Problem details: In the entries below, find the lines with the word "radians" and copy them.

Items from a dataset:

════════

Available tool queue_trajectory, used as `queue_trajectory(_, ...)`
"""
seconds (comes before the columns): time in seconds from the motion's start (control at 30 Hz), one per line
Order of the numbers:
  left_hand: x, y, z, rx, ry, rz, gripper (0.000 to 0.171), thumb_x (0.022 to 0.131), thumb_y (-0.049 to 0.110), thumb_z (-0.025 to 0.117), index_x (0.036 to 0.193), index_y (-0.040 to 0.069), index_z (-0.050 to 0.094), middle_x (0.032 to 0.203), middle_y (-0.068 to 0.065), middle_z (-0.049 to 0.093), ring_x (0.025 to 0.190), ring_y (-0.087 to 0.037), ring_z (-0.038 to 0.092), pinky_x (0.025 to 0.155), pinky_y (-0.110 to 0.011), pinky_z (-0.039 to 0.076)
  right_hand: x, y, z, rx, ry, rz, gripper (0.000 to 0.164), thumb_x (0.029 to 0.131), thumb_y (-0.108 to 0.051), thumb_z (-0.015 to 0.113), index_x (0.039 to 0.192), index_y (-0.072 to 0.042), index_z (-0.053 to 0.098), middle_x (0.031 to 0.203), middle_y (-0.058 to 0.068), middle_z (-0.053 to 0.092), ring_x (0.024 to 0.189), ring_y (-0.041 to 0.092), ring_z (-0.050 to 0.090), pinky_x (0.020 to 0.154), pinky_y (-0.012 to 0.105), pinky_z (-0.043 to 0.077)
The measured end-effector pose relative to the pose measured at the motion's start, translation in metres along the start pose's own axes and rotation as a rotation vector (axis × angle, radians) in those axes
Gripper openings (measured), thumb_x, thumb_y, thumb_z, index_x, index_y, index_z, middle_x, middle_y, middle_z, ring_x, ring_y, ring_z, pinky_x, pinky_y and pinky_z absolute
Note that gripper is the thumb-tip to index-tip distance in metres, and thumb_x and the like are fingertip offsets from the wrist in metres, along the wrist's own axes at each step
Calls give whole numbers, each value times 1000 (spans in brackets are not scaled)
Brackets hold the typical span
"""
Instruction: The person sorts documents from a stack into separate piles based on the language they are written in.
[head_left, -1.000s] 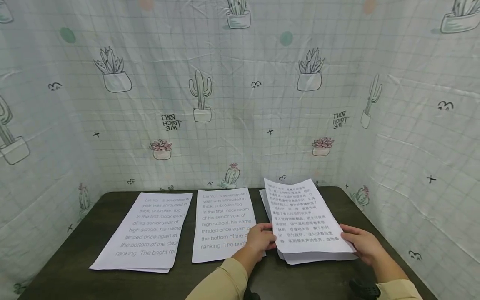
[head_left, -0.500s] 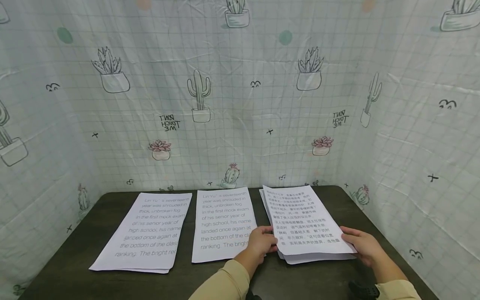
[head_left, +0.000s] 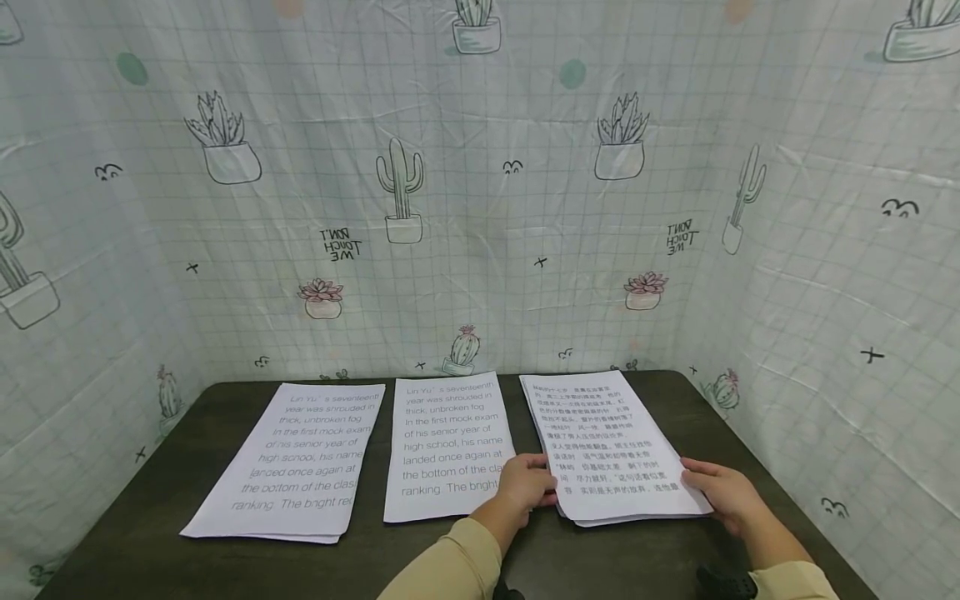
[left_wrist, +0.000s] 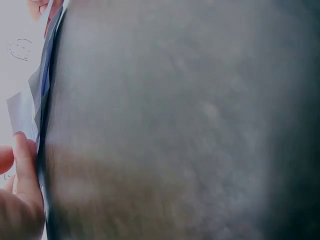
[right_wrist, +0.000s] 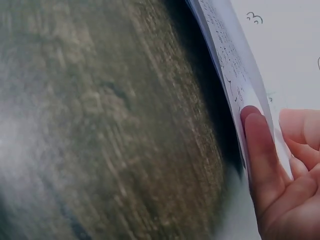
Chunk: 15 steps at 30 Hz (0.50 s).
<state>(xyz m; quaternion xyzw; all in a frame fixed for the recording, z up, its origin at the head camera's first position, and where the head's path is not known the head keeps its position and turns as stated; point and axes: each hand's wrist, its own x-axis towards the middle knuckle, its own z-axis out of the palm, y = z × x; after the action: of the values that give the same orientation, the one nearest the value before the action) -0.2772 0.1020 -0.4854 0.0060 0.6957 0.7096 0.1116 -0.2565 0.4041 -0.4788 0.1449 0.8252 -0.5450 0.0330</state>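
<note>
A white sheet of paper printed with Chinese characters lies on top of the right-hand stack, nearly lined up with the sheets below. My left hand pinches its left edge near the front corner. At the opposite side, my right hand holds the right edge close to the near corner. In the right wrist view, the thumb and fingers of the right hand lie on either side of the paper. The left wrist view shows the left hand at the edge of the papers; part of its grip is cut off.
Two more stacks printed in English lie to the left: a middle one beside my left hand and a far-left one. All rest on a dark wooden table. A cactus-patterned curtain encloses the table's back and sides.
The sheet's far edge, raised and curved before, has come down onto the stack, and its near edge has lowered too. Both hands stay at its sides, with only slight shifts.
</note>
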Motion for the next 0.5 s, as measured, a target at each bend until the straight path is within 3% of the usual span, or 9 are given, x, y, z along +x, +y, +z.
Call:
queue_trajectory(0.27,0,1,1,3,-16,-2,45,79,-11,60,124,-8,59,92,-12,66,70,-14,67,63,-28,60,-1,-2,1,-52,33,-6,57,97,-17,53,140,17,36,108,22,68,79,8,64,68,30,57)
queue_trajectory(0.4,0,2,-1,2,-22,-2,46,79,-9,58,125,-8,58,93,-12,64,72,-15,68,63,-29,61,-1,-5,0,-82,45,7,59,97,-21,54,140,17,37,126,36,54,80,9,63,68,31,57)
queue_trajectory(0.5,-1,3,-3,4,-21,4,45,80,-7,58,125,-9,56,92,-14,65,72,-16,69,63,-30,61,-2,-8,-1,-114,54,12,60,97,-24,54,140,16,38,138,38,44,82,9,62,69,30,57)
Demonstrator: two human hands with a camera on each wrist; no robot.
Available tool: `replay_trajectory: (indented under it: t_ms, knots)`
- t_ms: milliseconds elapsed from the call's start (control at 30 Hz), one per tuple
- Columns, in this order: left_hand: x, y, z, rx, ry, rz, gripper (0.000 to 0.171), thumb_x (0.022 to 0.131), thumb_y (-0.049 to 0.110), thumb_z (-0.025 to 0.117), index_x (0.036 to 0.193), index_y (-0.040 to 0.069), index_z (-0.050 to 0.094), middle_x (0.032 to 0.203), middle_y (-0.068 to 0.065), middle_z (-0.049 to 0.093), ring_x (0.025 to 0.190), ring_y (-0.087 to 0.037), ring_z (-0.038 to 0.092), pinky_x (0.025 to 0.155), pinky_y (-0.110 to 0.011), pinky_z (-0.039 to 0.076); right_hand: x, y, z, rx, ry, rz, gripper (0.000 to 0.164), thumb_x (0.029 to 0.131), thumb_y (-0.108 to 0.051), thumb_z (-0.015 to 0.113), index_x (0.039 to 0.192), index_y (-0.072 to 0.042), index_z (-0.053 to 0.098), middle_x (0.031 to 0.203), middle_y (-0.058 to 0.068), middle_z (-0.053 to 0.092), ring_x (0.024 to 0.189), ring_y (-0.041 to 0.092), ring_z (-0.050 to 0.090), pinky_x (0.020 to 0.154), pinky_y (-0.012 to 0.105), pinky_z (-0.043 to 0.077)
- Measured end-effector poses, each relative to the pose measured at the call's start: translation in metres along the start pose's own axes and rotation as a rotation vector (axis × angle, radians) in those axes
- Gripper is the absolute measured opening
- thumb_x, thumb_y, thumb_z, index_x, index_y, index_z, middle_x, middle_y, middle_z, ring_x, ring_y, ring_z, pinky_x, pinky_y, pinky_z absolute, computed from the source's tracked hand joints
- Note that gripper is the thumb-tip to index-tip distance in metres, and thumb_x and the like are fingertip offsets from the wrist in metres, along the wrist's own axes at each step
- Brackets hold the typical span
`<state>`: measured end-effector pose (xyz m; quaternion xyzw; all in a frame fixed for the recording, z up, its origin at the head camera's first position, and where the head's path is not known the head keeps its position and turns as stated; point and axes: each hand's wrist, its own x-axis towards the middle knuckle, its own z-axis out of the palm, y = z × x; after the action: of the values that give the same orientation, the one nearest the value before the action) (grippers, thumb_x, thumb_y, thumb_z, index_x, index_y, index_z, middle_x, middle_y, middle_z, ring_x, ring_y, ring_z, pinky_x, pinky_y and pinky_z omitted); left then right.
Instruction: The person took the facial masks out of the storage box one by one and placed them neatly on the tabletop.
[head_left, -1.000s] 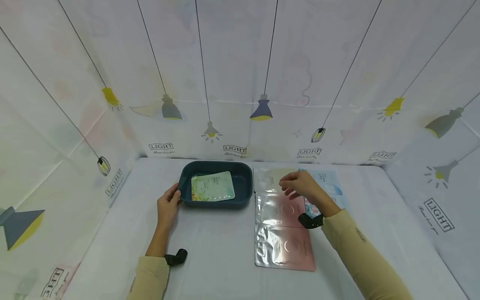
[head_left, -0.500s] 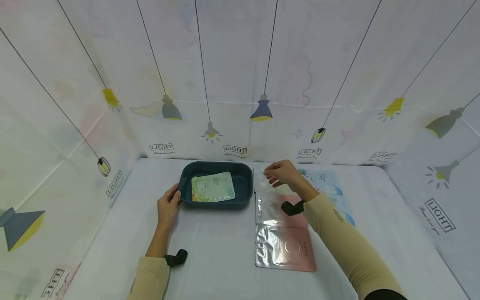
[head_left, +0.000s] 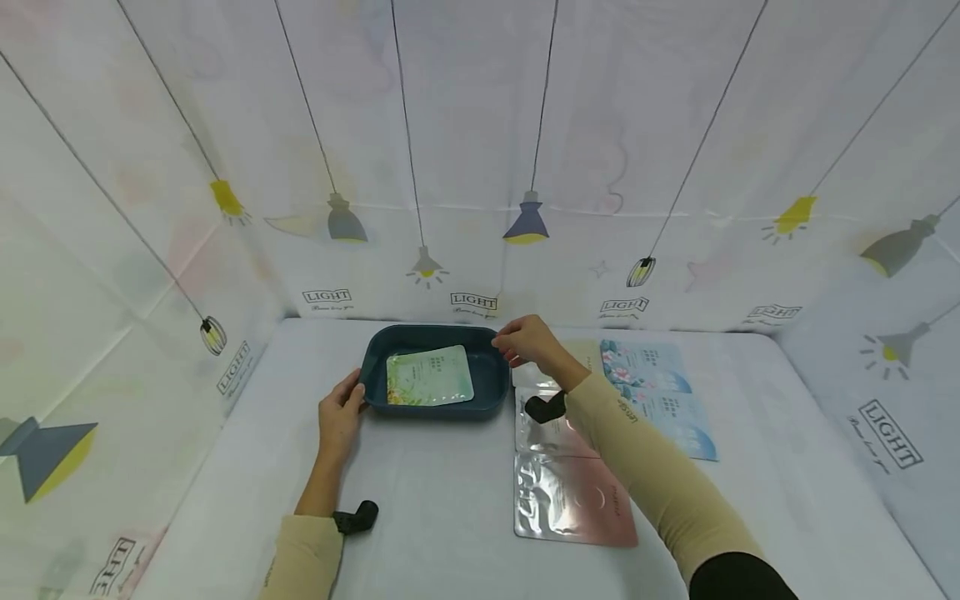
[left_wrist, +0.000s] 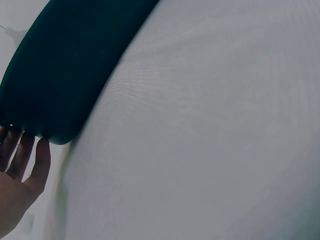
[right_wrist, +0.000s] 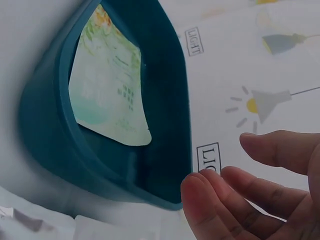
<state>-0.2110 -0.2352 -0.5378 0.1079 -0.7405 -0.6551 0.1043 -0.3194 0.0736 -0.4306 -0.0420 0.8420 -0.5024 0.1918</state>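
Note:
A dark teal plastic basin [head_left: 438, 414] with rounded corners stands at the back of the white table. Inside it lies a pale green face mask sachet [head_left: 431, 377] with a floral corner. My left hand [head_left: 339, 421] touches the basin's left end; its extended fingertips meet the outer wall in the left wrist view, where the hand [left_wrist: 22, 185] is partly cut off. At the opposite end, my right hand [head_left: 534, 346] is right at the rim with loosely bent fingers. Nothing shows between thumb and fingers of that hand [right_wrist: 260, 190] in the right wrist view.
Two pink-and-silver sachets [head_left: 573, 500] lie in a column right of the basin, with a pale sachet [head_left: 588, 354] behind them, partly under my right arm. Two light blue sachets [head_left: 656, 367] lie farther right. A lamp-printed cloth wall [head_left: 465, 167] rises behind the table.
My right hand has moved left from above the pale and blue sachets to the basin's right rim, uncovering the blue sachets. The left hand stays at the basin, and the green sachet lies as before.

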Motion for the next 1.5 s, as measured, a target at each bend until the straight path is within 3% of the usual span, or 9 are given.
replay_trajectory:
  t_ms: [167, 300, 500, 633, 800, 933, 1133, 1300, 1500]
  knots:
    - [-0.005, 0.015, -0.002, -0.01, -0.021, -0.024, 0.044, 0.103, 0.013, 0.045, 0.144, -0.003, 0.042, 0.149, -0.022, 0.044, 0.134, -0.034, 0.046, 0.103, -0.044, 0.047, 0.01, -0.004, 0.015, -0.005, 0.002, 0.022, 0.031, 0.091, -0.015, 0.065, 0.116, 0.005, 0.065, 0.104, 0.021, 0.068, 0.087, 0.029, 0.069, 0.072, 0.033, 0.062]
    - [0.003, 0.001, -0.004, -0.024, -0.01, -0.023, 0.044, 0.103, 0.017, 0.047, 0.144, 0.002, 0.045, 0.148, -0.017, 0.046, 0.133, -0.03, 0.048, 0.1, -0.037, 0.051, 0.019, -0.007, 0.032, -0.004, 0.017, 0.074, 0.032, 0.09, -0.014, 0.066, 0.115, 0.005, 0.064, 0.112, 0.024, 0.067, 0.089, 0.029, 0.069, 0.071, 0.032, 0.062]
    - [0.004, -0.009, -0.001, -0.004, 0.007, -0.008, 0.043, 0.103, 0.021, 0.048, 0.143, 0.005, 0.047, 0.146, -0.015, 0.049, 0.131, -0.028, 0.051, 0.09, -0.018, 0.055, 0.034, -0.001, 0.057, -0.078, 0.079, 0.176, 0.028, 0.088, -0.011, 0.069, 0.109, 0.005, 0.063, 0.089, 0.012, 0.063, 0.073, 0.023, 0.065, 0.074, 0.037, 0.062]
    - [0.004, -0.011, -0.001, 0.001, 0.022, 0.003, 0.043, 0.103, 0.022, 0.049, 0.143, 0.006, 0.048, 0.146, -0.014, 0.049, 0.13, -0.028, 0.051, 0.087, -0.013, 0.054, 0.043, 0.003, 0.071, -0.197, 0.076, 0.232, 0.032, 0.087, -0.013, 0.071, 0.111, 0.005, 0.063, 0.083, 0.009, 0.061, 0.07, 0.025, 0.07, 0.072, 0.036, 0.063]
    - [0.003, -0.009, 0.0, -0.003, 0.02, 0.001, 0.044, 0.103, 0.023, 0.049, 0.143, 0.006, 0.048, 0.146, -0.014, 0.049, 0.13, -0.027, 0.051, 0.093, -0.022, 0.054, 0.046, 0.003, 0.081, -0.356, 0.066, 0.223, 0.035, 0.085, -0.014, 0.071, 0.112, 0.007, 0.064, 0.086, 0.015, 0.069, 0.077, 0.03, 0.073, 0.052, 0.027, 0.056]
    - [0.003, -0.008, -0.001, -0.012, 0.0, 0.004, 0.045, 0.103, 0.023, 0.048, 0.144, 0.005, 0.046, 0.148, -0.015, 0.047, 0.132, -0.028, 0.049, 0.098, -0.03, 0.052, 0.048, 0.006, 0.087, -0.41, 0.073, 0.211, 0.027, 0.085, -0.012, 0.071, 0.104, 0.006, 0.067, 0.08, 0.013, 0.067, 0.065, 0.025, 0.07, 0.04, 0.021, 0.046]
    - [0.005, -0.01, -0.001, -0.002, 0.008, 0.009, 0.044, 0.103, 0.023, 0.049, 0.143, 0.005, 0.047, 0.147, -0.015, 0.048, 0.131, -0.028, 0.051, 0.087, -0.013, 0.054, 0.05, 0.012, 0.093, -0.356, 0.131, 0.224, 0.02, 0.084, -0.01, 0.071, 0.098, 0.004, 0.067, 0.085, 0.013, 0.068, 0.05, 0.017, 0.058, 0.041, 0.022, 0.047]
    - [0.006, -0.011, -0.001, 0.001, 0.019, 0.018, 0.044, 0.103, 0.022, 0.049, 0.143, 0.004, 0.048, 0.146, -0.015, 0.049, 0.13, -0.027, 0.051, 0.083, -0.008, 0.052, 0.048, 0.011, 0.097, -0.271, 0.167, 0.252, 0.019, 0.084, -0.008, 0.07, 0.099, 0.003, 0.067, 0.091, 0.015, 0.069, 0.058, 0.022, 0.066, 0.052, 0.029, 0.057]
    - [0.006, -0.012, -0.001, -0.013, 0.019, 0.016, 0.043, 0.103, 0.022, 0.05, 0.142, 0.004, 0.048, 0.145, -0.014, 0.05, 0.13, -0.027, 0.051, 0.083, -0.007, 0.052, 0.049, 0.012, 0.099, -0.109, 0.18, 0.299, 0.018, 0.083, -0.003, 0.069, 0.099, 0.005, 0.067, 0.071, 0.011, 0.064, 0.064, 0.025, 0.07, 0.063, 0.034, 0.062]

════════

Exercise answer:
The measured end-effector pose relative to the pose measured at the motion's start, translation in metres along the start pose's own axes and rotation as a rotation vector (axis × angle, radians) in those axes
- Measured end-effector poses, each relative to the pose measured at the call's start: translation in metres along the start pose's own axes and rotation as a rotation vector (axis × angle, radians) in those axes

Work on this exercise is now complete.